No it isn't, and no it doesn't. Connecticut's law shouldn't even be called a Parent Trigger. Unlike California's law, which is not without its drawbacks, Connecticut imposes no particular burdens or requirements on the state or local education establishment whatsoever. Instead, Connecticut's law merely authorizes for parents to hold the majority of seats on phony-baloney school governance councils. If their school hasn't made progress for three consecutive years under federal No Child Left Behind rules, they can vote to recommend changes, including the reconstitution of schools, but the local education agency is under no particular obligation to act on the recommendations.
The honest-to-goodness truth is in the PowerPoint: The parent-led school governance councils "are advisory and do not have true governing authority." They're a sham, a palliative to parent-activists and nothing more.

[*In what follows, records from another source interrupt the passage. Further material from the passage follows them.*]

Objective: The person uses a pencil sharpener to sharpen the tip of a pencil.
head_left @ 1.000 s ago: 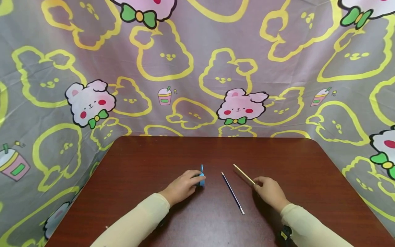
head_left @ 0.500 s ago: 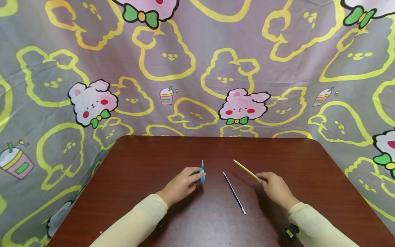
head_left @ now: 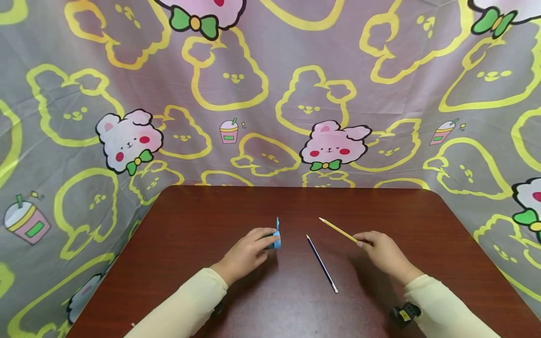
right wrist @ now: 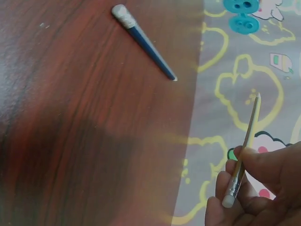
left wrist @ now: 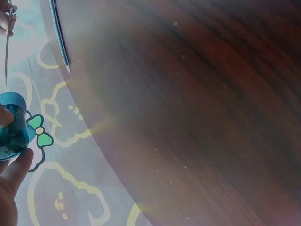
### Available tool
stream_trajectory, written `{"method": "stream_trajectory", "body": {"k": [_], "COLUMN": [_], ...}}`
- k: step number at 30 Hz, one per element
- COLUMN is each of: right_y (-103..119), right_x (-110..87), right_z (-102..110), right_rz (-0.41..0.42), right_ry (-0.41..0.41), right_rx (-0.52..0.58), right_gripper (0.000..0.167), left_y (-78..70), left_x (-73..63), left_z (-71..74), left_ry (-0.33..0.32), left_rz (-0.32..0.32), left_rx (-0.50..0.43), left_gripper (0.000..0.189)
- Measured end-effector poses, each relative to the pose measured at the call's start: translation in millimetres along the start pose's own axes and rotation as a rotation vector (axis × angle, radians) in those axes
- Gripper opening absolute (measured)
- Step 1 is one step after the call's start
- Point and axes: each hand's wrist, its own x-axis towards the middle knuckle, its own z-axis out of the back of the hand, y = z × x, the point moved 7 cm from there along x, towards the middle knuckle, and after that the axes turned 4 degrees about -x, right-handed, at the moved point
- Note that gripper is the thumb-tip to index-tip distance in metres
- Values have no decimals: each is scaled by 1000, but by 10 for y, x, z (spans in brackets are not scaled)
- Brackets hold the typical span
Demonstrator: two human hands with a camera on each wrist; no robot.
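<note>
My left hand grips a blue two-hole pencil sharpener left of the table's middle. In the left wrist view its see-through blue container shows between thumb and fingers. Its flip lid stands open, and the holes of the sharpener face the right wrist camera. My right hand pinches a yellow pencil near its eraser end. That pencil's sharpened tip points away and to the left, toward the sharpener's side; the white eraser shows below the fingers.
Between the hands, a dark blue pencil with a white eraser end lies slantwise on the brown wooden table. A grey curtain with yellow outlines and bunny prints hangs around the back and sides.
My right hand has moved right and a little away with the yellow pencil, lifting it higher. My left hand stays nearly in place with the sharpener; the blue pencil lies as before.
</note>
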Motion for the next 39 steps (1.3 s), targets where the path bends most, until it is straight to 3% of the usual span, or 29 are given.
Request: {"method": "stream_trajectory", "body": {"k": [7, 16, 28, 39], "right_y": [21, 129, 222, 318], "right_x": [-19, -20, -8, 26], "right_z": [35, 68, 68, 94], "right_rz": [5, 87, 87, 142], "right_ry": [23, 7, 105, 136], "right_rx": [38, 35, 55, 53], "right_gripper": [19, 16, 17, 17], "left_y": [-14, -53, -85, -127], "left_x": [-10, -3, 20, 35], "left_z": [36, 126, 225, 272], "left_ry": [-44, -67, -79, -79], "left_rz": [-2, 8, 22, 45], "left_rx": [-2, -18, -26, -39], "left_gripper": [53, 54, 54, 52]}}
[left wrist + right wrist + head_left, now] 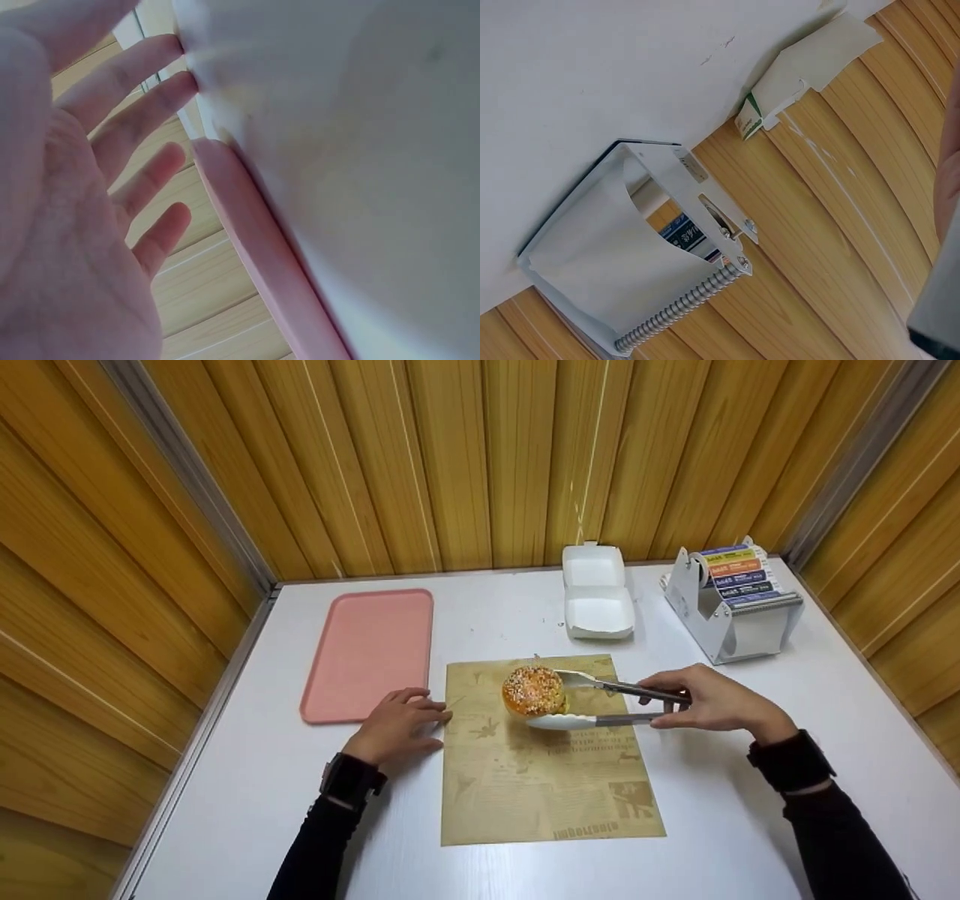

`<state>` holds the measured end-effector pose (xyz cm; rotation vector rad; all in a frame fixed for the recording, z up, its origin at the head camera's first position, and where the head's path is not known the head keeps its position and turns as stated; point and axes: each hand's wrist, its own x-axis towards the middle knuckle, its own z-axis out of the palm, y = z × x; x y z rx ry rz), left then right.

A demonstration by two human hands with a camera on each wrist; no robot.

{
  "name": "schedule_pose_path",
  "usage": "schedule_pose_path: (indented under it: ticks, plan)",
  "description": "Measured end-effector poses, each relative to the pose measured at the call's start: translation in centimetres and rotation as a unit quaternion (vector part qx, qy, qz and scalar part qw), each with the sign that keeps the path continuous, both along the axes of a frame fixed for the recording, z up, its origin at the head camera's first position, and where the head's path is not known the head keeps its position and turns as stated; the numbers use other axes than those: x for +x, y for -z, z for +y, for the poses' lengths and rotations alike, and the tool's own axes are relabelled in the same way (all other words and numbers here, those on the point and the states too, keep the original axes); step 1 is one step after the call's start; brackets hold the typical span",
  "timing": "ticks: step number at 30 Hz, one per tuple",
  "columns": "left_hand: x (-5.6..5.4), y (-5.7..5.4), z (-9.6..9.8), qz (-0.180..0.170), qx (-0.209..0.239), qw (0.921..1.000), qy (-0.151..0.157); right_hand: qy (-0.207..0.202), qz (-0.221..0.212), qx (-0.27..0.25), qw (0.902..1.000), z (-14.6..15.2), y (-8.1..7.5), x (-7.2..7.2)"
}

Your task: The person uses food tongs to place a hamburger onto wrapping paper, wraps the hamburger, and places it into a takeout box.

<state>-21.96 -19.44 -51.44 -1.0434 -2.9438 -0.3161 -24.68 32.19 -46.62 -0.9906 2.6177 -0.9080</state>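
My right hand (709, 699) grips a pair of tongs (626, 720) with dark handles and pale tips. Between the tips is a round burger (534, 690) with a sesame-seeded bun, over the upper middle of a brown printed paper sheet (555, 802). Beside the sheet's left edge, my left hand (397, 727) rests on the table with fingers spread, its fingertips right at the paper. The left wrist view shows that hand's palm (60, 225), holding nothing. Only a sliver of the right hand (949, 172) shows in the right wrist view.
A pink tray (375, 652) lies at the left, close behind my left hand. At the back stands an opened white takeaway box (598, 611). A metal label dispenser (731, 604) with several coloured rolls is at the back right. Wood-patterned walls (450, 465) enclose the table.
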Motion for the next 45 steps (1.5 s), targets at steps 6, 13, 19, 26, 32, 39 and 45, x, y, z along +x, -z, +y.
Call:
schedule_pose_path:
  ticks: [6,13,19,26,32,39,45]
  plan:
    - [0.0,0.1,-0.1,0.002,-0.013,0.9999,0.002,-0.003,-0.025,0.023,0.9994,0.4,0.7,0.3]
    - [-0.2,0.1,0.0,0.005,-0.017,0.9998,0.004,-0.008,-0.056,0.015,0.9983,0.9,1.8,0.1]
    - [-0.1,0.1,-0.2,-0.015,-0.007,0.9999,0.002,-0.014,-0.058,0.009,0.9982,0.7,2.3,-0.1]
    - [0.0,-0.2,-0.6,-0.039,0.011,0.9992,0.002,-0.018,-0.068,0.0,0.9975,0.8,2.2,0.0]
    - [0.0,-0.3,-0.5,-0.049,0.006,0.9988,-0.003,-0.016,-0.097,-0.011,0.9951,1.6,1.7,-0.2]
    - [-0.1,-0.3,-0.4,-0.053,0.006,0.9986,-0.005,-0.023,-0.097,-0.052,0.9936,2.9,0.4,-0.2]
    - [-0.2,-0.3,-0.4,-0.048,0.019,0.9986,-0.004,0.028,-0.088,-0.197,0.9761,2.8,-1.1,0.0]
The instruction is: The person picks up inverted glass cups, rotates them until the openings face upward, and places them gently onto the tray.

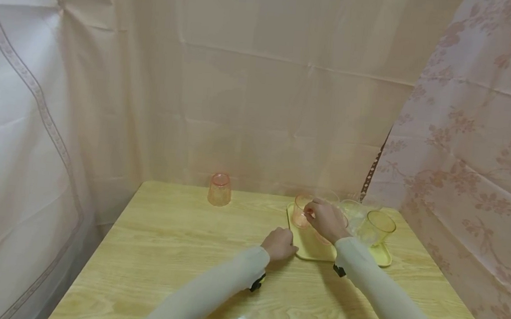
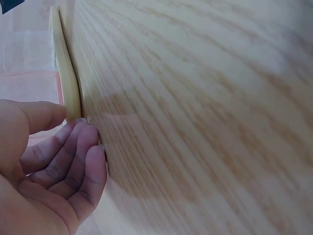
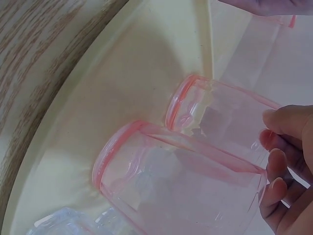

Weingarten and her colleagues know this. As ConnFed spokesman Eric Bailey put it to the New Haven Independent the other day, "We stand by the legislation and the work we did on it."
Parent activists, naturally, were outraged by the AFT PowerPoint. The Los Angeles-based Parent Revolution organized a press conference call earlier this week featuring parent activists from California, New York, Texas and, of course, Connecticut.
Parent Revolution Executive Director Ben Austin said the PowerPoint is "a frightening revelation that powerful interests are organizing against parents trying to use the law." At the same time, he praised Weingarten's efforts to work with reformers on bringing "commonsense accountability to teachers contracts."
"We are progressives. We believe in the union movement. Many of use come out of union politics," Austin said. "We applaud Weingarten for her good work. She's a real progressive leader, and hopefully one day she can be a progressive partner."
Gwen Samuel, a mother of two who runs the Connecticut Parent Union as well as a group called the State of Black Connecticut, was one of the most vocal proponents of Connecticut's bill last year. She said was happy the legislature managed to pass any sort of bill, and that in her view, "having the school governance council was better than having nothing." But now that she's seen the AFT's PowerPoint, Samuel says she feels "a little duped."
Samuel's group has invited Weingarten to Connecticut for a face-to-face chat about parent empowerment. But she also sounded a radical note.
"I want a real trigger," Samuels said. "If [the unions] are working this hard to oppose this trigger, I'd like to know what they're doing in the classroom."